Смысл разговора Артёму стал понятен с первого слова: испуганный человек прокручивает в голове свою правду, готовясь принести её на ближайший – в данном случае второй допрос, – и желает проверить, насколько убедительна эта правда или сказка, её подменяющая.
– Вы свободно себя ведёте и на всех них не похожи, – быстро прошептал Моисей Соломонович, указав глазами по сторонам, – и снял очки и начал протирать полой пиджака, будто пытаясь скрыть тот факт, что указал на остальных узников.
– Я так и не понял, вы в своё время пошли по административной части или нет? – вдруг спросил Моисей Соломонович. – Я вас очень мало видел.
Артём присел на своих нарах – всё-таки лёжа разговаривать неприлично – и теперь смотрел то на очки собеседника – одна дужка была подвязана верёвочкой, – то на его пиджак, тоже видавший виды, настолько видавший, что в его ношении чувствовалась некоторая нарочитость. Ничего не отвечая, Артём многозначительно покачивал головой: я пошёл, да, по административной части или, может быть, нет, не пошёл, но я много ходил, много и далеко.
– Вы знаете, всё, всё опять будут сваливать на евреев, – не дождавшись ответа и не огорчившись по этому поводу, шептал Моисей Соломонович, – но товарищ Глеб Бокий, который всем этим руководит, – и Моисей Соломонович, быстро надев очки, сделал неширокий жест руками, словно Бокий руководил жизнью их камеры, – я знаю из отличных источников – русский дворянин. Товарищ Эйхманис – наполовину латыш, наполовину русский, это тоже всем известно. И они оба крещёные. Товарищ Ногтев – тот само собой – русак, у него на лбу написано. Здесь имеется, да, товарищ Френкель – еврей, и видный еврей, выдвиженец товарища Эйхманиса, начальник производственно-эксплуатационного отдела, но ведь он – из заключённых. А что мы видим? Едва начались задержания – и обоснованные, мы же понимаем, задержания, – тут же первым делом пожалуйте, Моисей Соломонович, за решётку! Дважды посадили в тюрьму, Артём! А то и трижды! Сначала мы угодили в Советскую республику. Этого показалось мало, и нас спрятали в Соловки. Но и Соловки оказались недостаточны для Моисея Соломоновича – и внутри нашли ещё более надёжную тюрьму, эту камеру! А я всего лишь пытался свести концы с концами их неразумного хозяйствования!
Артём пожал плечами. Удивительным было и то обстоятельство, что этот человек говорил о себе так, словно на Соловках сидел он один, а, к примеру, все остальные здесь находящиеся – как бы и нет; и то, как Моисей Соломонович изменился за прошедшее время: Артём помнил его непрестанно поющим, блатные называли его “опереткой” – кто бы мог подумать, что “оперетка” окажется способен к столь широким обобщениям.

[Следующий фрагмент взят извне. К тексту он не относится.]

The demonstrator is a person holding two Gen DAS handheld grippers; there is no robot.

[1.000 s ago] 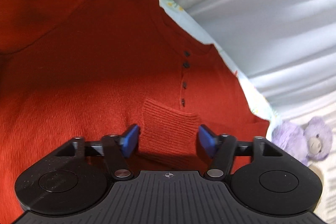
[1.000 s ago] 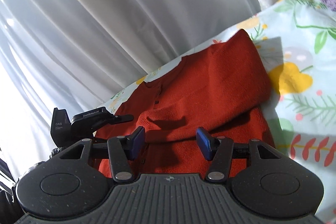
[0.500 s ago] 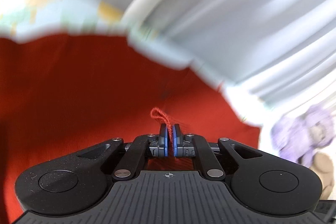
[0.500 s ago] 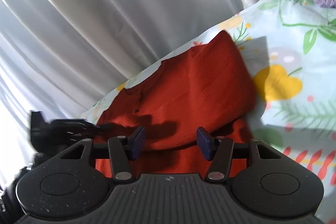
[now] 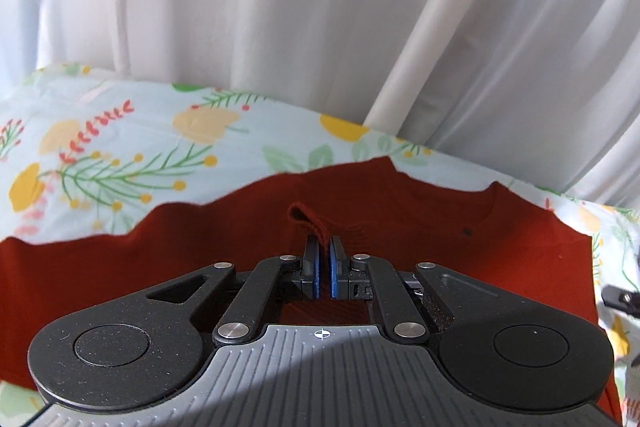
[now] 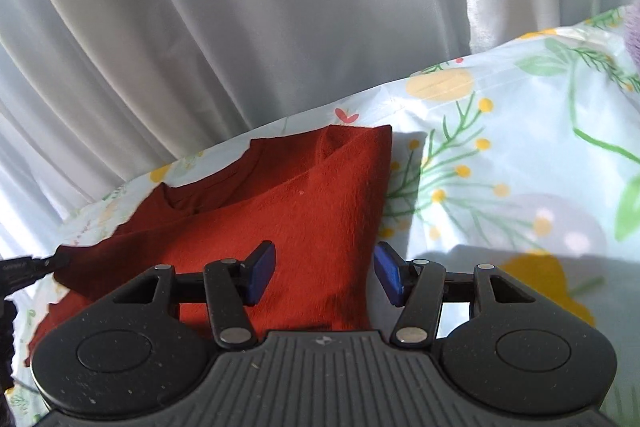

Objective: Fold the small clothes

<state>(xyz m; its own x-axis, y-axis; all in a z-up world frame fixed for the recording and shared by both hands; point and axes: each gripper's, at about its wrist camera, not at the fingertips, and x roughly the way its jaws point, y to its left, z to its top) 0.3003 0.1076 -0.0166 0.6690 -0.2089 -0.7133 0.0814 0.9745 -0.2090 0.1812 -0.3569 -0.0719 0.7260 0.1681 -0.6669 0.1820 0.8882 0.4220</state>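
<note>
Your left gripper point(image 5: 324, 261) has its jaws clenched on a thin pinch of the red sweater point(image 5: 400, 227), at the ribbed cuff point(image 5: 310, 223) sticking up just above the pads, mid-frame in the left wrist view. Right gripper point(image 6: 324, 273) has jaws released, nothing between them but air; they straddle the sweater's right edge, low centre of the right wrist view.

The sweater lies spread on the floral bed sheet point(image 6: 500, 147), collar toward the white curtain point(image 5: 280, 7), one side already folded over.

Risks, as I read it:
- Grip is only on the cuff's edge. Pull fast and the knit likely slips out, sleeve drops mid-fold.
- Knit stretches; dragging instead of lifting will probably shift the whole body and undo the folded side.
- Right jaws aren't pinning anything, so nothing anchors the body while you pull.
- Left gripper's tip shows at the left edge of the right wrist view: watch for a clash if both converge.
</note>
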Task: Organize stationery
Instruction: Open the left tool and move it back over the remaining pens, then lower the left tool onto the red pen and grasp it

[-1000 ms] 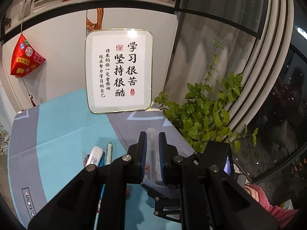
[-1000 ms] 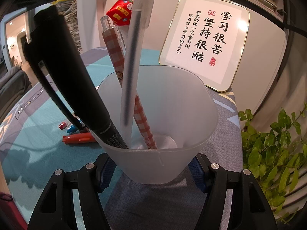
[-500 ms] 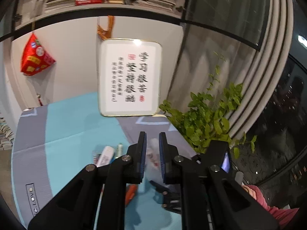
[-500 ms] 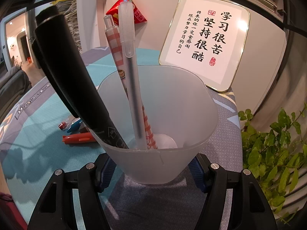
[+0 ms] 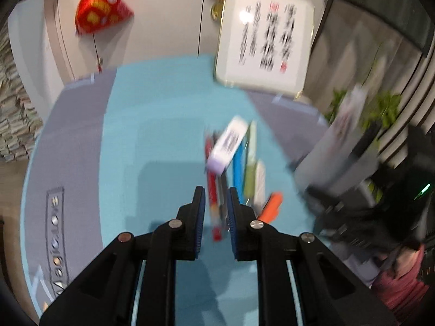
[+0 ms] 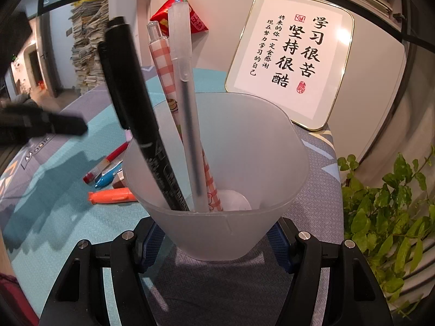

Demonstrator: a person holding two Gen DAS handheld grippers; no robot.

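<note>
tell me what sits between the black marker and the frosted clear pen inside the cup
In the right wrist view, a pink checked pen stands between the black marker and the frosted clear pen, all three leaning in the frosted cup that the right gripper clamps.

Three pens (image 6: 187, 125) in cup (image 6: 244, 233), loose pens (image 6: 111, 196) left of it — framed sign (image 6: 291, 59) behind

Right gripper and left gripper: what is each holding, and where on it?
Right gripper clamps the frosted cup low on its sides. Left gripper holds nothing.
</note>
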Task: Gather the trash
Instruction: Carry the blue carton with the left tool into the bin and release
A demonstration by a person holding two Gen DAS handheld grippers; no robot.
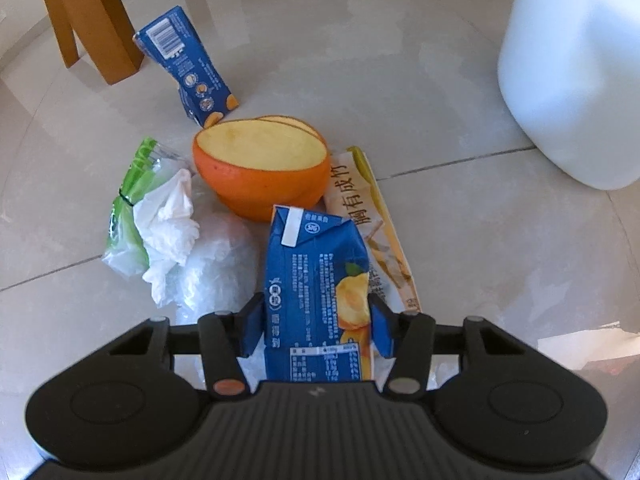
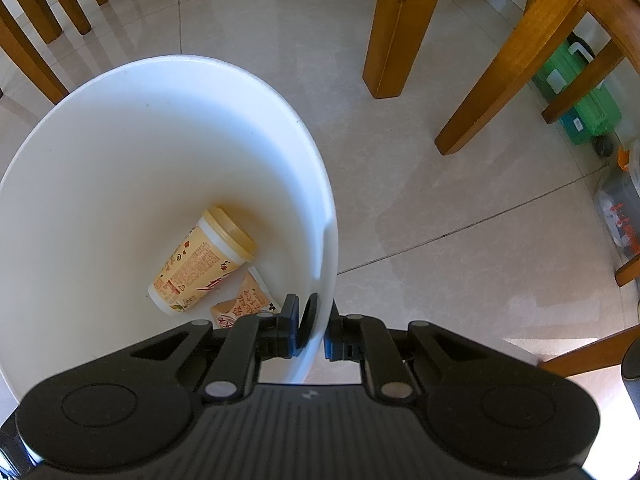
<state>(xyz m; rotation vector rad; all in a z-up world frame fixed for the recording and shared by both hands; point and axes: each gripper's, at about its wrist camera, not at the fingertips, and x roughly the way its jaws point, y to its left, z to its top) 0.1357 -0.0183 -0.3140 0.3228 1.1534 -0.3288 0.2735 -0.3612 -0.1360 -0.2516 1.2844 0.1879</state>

Артём достал хлеб, оставшийся от кормления крысы, и скатал пяток шариков себе. Отправлял их в рот по одному.
– А какое тут было хозяйствование – вы и сами понимаете? – и собеседник смотрел на Артёма поверх очков, Артём же думал, что Моисею Соломоновичу нет никакого дела до того, понимает он или нет, а просто нужно правильно расставить слова в своей речи. – Иначе здесь и не могло случиться: всеми производствами руководили бывшие белогвардейцы, каэры, всюду, простите, попы – как будто нарочно всё так подстроили, что отдали хозяйствование в самые ненадёжные руки. Я товарищу Эйхманису докладывал об этом, направлял записку. Просил на допросе, чтобы эту записку нашли и подшили к делу, но… там сейчас много дел и без меня.